Problem to solve :: The answer should hold nothing but the lines from the one with "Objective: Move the" through the end of the listing below, each exactly as written.

Provided data ::
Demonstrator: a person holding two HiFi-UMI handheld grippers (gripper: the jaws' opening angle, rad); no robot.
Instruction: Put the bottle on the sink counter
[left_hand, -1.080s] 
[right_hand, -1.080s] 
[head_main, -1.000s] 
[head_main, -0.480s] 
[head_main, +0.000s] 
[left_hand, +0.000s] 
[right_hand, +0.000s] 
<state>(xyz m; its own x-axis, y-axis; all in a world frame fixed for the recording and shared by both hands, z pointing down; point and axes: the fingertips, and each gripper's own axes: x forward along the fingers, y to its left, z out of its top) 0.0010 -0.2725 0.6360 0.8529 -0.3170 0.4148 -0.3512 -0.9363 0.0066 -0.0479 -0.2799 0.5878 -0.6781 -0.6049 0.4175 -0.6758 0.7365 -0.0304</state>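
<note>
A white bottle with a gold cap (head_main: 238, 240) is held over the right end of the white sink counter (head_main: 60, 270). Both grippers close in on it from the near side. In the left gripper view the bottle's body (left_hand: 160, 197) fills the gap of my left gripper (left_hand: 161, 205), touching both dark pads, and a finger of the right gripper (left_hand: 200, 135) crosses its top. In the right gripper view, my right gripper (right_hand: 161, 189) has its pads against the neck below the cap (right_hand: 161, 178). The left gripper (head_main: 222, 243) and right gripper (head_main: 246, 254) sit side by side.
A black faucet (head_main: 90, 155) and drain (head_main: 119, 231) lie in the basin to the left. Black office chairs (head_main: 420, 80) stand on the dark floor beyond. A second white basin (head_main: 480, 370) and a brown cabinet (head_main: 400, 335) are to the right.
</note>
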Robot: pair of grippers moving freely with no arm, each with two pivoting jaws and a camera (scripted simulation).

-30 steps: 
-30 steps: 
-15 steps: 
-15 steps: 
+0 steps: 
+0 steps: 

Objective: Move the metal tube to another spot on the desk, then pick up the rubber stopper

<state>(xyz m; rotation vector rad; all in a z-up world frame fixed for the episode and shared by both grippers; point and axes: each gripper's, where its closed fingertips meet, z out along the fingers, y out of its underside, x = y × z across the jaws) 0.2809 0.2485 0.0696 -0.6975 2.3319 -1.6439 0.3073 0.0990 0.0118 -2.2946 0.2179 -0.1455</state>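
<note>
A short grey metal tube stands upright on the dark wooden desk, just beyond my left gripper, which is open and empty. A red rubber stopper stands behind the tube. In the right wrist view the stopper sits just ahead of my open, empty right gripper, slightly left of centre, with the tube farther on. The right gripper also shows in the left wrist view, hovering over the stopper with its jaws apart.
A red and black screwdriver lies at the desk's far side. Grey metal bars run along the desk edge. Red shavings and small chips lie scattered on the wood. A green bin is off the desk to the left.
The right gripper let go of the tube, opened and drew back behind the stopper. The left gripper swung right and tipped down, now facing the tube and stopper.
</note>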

Your solution ::
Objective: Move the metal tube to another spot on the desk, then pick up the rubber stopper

<state>(xyz m; rotation vector rad; all in a z-up world frame fixed for the episode and shared by both grippers; point and axes: each gripper's, where its closed fingertips meet, z out along the fingers, y out of its underside, x = y × z across the jaws) 0.2809 0.2485 0.0696 -0.6975 2.3319 -1.6439 0.3073 0.0990 0.0118 -2.2946 0.2179 -0.1455</state>
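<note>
A short grey metal tube stands upright on the dark wooden desk, just beyond my left gripper, which is open and empty. A red rubber stopper stands behind the tube. In the right wrist view the stopper sits just ahead of my open, empty right gripper, slightly left of centre, with the tube farther on. The right gripper also shows in the left wrist view, hovering over the stopper with its jaws apart.
A red and black screwdriver lies at the desk's far side. Grey metal bars run along the desk edge. Red shavings and small chips lie scattered on the wood. A green bin is off the desk to the left.
The right gripper let go of the tube, opened and drew back behind the stopper. The left gripper swung right and tipped down, now facing the tube and stopper.
</note>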

Nothing remains to be written for this exercise.